▸ Source material

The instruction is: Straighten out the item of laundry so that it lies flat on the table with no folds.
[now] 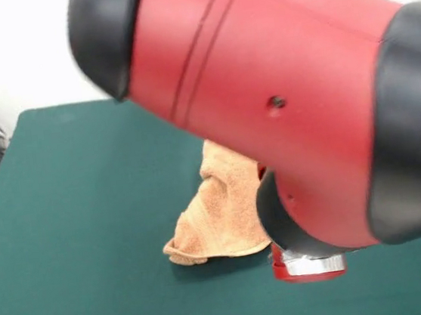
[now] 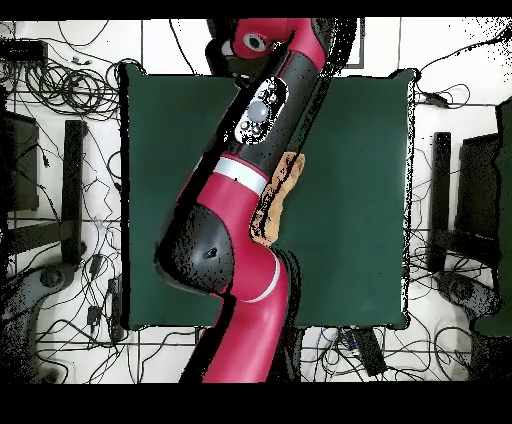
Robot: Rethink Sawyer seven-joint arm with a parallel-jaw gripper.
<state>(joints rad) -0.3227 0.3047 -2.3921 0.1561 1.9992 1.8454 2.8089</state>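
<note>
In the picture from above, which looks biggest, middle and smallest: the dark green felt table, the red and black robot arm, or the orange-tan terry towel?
1. Dark green felt table
2. Red and black robot arm, though it is nearer the camera
3. Orange-tan terry towel, mostly hidden under the arm

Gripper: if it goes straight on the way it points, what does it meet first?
Probably the towel, then the table; the arm hides the gripper, so its line is uncertain.

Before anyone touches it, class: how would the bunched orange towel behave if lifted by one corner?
The towel would probably droop limply, since it already lies in soft folds. Its terry pile likely grips the green felt table, so pushing would bunch it.
</note>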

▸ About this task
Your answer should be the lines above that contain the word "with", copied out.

▸ Response for this exercise
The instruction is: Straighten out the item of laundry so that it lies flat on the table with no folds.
Robot: Rethink Sawyer seven-joint arm with a parallel-jaw gripper.

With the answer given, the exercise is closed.